Angela Merkel en Barcelona
He compartido con unos pocos cientos de personas más el interés por ver y sentir de cerca a Angela Merkel en la presentación en Barcelona de su libro de memorias, Libertad (RBA). Lo interesante es que bajo gruesas capas de memoria selectiva, marketing editorial y diplomacia de manual, atisbamos a la persona.
Su pasado hasta los 35 años en la RDA lo resume enseguida: infancia feliz, "no delaté a nadie" y la profesión de científica no la ponía en conflicto con el estado porque la ley de la gravedad es igual tanto al comunismo como al capitalismo.
Merkel (en realidad, todos la hemos llamado "la Merkel") no ve la política con cinismo, probablemente porque, al igual que nos ocurre a quienes conocimos la dictadura franquista, ha visto mejorar su país con la llegada de la democracia y el juego de partidos.
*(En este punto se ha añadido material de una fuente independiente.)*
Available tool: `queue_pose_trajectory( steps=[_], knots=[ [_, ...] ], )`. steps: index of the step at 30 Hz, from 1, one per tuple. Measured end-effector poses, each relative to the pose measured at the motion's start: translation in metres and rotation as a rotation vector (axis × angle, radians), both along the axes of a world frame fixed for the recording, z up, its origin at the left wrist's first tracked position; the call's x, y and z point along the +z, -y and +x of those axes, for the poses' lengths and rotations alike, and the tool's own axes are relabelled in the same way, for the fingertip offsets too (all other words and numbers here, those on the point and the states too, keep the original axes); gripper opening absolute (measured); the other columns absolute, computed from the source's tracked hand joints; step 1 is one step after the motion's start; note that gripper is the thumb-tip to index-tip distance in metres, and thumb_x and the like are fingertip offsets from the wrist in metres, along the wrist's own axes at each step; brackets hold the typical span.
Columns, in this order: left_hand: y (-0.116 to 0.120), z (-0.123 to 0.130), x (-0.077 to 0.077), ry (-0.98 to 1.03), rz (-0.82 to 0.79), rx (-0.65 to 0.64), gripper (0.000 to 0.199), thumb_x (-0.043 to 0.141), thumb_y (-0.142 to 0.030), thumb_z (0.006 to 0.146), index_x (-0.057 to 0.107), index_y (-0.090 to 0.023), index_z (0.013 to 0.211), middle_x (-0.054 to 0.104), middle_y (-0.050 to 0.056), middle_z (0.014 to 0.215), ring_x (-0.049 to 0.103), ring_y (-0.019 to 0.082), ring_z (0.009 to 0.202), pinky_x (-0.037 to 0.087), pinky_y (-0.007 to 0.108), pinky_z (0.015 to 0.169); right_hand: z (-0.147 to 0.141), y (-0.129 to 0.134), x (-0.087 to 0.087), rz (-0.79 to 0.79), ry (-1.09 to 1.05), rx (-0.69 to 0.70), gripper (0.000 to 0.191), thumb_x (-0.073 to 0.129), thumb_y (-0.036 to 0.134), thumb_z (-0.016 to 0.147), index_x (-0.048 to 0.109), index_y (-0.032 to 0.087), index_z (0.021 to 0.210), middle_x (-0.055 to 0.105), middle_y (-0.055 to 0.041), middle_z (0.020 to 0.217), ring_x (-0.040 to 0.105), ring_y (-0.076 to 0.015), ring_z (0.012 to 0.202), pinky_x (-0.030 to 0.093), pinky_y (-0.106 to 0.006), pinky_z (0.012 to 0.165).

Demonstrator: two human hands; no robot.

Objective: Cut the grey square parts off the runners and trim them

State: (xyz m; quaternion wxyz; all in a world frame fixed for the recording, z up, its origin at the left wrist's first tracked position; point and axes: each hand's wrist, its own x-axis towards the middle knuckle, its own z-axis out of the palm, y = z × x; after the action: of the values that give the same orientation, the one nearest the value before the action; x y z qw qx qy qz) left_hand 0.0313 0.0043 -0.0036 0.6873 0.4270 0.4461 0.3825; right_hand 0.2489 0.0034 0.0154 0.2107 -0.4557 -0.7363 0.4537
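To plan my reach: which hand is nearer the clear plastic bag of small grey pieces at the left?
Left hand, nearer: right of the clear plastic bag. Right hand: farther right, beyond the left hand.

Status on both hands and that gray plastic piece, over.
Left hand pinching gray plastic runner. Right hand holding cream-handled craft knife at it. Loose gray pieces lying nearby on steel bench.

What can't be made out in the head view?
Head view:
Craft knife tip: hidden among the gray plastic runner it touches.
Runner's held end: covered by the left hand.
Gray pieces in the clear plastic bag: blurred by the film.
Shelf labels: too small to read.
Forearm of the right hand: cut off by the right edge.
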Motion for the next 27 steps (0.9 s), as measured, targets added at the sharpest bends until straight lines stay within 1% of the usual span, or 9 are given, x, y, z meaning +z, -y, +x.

Y de aquella época, que evoca un tanto añoranza, le viene que no vea a los adversarios políticos como enemigos (algo de eso había durante la Transición aquí también, ahora ya no), pero los populismos no los tolera: no se puede aceptar que "un partido decida quién es el pueblo y quién no".
Cuando defiende el multilateralismo y un papa argentino suena ingenua; cuando dice que con Rusia debemos entender "por qué existe y tiene el primer arsenal nuclear del mundo", suena pragmática, y cuando dice que Trump tiene mentalidad de promotor inmobiliario, porque entiende las relaciones internacionales como la competencia por una propiedad donde uno gana y otros pierden, suena clara.
Merkel es aquella mujer hiperresponsable, autocontenida y supereducada que nunca se suelta, ríe con seriedad y vigila de no cometer errores que ya nos parecía cuando la veíamos por televisión. Y que manda. Bastaba con ver cómo cortaba las ideas con las manos.